GCSC KNL | Prof. Martin Revermann: "The Theatre of Science"
Part of GCSC (Graduate Centre for the Study of Culture) Keynote Lecture Series
- https://www.uni-giessen.de/en/faculties/ggkgcsc/events/semester-overview/previous/archive/wise2324/copy_of_keynote-lectures/knl_revermann
- GCSC KNL | Prof. Martin Revermann: "The Theatre of Science"
- 2024-02-06T18:00:00+01:00
- 2024-02-06T20:00:00+01:00
- Part of GCSC (Graduate Centre for the Study of Culture) Keynote Lecture Series
Feb 06, 2024 from 06:00 to 08:00 (Europe/Berlin / UTC100)
The recent pandemic has made it abundantly clear that scientific insights need to be communicated effectively so that the general public understands and ‘buys in’ by changing its behavioural practices collectively. Persuasive social theatre and suggestive performance techniques are crucial parts of such scientific communication strategies. In other words: the sciences need the theatre! This need will only grow in the future, as the vast majority of key sciences in the 21st century will be ‘embodied sciences’, i.e. sciences which affect the human body (individually and collectively) in very concrete ways: genetics-based medicine (including individually tailored vaccine treatments); environmental sciences; and Artificial Intelligence which will re-configure the relationship between the human body and its non-human counterparts.
I will discuss how in some (famous) scientific contexts theatre-and-performance art has been utilized to communicate novel and paradigm-changing insights. The main part of the lecture will focus on the other side of this equation, i.e. how the theatre as an embodied communicative medium continues to interact with the sciences. Four key aspects will be considered: the scientist as a problematic hero; science and religion; science and power; and the relationship between science and language. To illustrate my points I will draw, to various degrees, on several plays, spanning 2500 years of thinking with and through the medium theatre: Aristophanes’ Clouds (423 BCE), Christopher Marlowe’s Doctor Faustus (ca. 1590), Karel Čapek’ Rossum’s Universal Robots (1920), Bertolt Brecht’s Life of Galileo (1955) and W;t by Margaret Edson (first performed in 1995).

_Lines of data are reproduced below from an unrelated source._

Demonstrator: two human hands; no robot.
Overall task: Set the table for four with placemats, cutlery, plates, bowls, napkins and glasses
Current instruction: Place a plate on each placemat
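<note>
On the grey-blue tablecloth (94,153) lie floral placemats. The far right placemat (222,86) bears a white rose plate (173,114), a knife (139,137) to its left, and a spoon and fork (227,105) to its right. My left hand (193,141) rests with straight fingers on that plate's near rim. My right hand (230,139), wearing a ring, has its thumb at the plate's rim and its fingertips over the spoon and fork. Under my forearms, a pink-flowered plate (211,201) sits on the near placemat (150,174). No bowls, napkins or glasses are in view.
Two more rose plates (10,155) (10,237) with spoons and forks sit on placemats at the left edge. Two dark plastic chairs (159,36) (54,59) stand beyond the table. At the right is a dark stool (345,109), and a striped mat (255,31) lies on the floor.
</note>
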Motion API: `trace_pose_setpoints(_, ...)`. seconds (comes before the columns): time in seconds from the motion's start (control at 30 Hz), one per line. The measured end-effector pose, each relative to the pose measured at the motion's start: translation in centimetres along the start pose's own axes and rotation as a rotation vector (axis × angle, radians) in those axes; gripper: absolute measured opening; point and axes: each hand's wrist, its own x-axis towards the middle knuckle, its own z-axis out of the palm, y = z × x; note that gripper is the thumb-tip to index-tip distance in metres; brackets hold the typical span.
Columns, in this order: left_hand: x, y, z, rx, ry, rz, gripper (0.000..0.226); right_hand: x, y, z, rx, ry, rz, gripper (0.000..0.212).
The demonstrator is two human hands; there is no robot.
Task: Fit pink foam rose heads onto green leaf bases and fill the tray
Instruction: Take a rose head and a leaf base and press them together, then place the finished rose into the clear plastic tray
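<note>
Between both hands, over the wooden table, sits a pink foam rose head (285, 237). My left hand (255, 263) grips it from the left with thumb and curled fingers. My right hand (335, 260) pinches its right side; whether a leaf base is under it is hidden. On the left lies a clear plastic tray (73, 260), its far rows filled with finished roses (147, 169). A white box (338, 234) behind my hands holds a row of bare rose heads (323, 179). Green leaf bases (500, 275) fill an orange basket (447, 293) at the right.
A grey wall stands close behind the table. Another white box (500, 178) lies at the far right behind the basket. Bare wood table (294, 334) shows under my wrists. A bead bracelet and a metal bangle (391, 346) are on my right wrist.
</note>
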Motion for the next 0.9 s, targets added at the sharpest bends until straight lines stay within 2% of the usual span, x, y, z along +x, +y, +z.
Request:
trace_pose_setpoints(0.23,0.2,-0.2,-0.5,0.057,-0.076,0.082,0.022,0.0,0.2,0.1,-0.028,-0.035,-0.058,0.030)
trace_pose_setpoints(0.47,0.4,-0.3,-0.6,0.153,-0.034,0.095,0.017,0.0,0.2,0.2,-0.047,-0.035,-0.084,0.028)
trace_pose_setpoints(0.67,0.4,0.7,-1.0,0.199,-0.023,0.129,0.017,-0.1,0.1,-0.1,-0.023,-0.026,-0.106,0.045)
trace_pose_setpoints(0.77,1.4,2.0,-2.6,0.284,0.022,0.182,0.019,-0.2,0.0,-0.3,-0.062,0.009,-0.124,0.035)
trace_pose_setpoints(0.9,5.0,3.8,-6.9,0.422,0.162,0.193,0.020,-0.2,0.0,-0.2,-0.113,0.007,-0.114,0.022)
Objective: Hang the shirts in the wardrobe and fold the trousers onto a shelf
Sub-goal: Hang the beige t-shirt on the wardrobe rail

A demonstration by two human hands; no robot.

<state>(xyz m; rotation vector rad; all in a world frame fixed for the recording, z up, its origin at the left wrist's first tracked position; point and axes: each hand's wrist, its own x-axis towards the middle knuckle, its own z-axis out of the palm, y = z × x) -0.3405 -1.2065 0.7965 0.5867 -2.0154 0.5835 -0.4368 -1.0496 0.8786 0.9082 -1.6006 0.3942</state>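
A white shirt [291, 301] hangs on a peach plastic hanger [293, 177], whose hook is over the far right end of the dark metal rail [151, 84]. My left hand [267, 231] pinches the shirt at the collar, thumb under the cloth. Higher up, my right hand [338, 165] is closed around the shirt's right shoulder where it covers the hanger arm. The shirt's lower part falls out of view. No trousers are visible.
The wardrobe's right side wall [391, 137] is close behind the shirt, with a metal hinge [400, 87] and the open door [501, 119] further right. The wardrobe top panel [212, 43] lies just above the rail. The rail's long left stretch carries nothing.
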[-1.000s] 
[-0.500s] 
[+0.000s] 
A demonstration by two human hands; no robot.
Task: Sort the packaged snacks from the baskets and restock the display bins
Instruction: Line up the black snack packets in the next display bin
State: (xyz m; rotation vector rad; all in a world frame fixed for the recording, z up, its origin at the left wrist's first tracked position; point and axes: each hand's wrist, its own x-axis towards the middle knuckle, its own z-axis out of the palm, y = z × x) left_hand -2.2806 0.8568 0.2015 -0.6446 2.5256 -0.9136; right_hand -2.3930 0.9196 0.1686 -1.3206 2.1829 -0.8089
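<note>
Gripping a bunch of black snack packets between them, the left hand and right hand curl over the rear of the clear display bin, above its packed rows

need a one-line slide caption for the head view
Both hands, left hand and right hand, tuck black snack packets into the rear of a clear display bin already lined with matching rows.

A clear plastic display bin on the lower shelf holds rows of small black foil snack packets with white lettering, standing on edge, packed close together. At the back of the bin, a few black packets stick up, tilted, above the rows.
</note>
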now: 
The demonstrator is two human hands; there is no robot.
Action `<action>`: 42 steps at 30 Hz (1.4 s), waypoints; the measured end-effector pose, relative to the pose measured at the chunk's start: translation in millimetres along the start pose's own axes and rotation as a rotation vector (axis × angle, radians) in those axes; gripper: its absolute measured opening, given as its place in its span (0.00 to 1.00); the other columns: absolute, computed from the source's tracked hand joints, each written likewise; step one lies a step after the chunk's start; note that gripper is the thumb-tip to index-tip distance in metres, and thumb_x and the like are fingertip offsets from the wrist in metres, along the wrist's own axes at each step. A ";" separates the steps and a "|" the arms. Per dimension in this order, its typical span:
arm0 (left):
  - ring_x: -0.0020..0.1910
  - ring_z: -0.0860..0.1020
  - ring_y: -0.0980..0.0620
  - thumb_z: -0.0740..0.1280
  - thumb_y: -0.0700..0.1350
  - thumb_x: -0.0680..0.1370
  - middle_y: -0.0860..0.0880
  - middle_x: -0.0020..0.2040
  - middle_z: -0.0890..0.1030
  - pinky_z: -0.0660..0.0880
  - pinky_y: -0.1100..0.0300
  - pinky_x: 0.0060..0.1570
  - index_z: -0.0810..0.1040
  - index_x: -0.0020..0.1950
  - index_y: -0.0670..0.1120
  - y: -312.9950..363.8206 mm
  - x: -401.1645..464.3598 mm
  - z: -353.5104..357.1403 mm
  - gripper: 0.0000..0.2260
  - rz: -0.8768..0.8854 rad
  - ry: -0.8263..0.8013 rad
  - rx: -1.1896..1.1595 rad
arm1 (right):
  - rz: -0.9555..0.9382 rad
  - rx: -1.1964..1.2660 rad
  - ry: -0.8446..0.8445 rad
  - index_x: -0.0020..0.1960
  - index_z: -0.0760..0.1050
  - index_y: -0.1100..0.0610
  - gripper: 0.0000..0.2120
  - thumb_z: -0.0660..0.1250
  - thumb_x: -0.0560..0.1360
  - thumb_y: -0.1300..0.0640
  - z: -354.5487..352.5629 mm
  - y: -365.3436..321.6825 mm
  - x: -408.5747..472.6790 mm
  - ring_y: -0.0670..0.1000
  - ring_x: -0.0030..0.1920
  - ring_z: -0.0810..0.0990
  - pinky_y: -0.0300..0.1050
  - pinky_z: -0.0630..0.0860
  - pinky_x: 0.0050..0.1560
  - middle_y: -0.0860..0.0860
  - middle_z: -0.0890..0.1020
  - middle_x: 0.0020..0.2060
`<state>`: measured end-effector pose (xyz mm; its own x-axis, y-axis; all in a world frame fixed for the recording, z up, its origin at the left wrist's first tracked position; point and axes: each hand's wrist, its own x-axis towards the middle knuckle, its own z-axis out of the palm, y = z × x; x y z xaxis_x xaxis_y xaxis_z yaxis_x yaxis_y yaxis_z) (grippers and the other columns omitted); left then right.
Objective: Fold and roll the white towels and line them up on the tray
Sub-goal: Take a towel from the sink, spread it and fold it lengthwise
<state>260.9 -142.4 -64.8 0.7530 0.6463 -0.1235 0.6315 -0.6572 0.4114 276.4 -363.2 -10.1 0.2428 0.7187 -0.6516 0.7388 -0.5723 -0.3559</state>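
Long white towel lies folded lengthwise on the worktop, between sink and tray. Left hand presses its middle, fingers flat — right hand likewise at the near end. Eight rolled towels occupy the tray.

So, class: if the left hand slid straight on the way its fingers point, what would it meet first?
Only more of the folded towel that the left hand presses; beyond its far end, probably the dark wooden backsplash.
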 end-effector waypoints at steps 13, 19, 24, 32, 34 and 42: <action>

In the final section of the lecture, I would like to build on the insights previously gained to initiate further collective discussion: how can theatre and performance in the future facilitate public education and enable critical public discourse regarding science, especially those ‘embodied sciences’ which will fundamentally re-shape our lives in the decades to come? Particular thought will be given to pedagogy at the university level and the benefits of an integrated theatre/science approach.
// Prof. Martin Revermann is Professor of Classics and Theatre Studies at the University of Toronto. He is a classical philologist and cultural historian, with particular interests in theatre (especially ancient Greek and 20th-century European theatre), translation, Bertolt Brecht, ancient Greek religion, lyric poetry (both ancient and modern), the history of science as well as modes of comparatism. His monographs are Comic Business. Theatricality, Dramatic Technique and Performance Contexts of Aristophanic Comedy (Oxford 2006) and Brecht and Tragedy: Radicalism, Traditionalism, Eristics (Cambridge 2022). He has edited or co-edited five other books: Performance, Iconography, Reception. Studies in Honour of Oliver Taplin (Oxford 2008), Beyond the Fifth Century: Interactions with Greek Tragedy from the Fourth Century BCE to the Middle Ages (Berlin/New York 2010), The Cambridge Companion to Greek Comedy (Cambridge 2014), A Cultural History of Theatre (Vol. 1: Antiquity) (London 2017) and Semiotics in Action (Brno 2020). Revermann was trained as a Classicist in Germany and the UK, and holds a doctorate from the University of Oxford (where was a Rhodes Scholar). He also held research fellowships at Oxford University (Merton College), at Harvard’s Center for Hellenic Studies, at the School of Advanced Study (London) and at Cambridge University (Pembroke College). In 2022 he was awarded the Humboldt Prize for his work.
This event is a cooperation between the GCSC, JLU's Classics Department and JLU's Applied Theatre Department.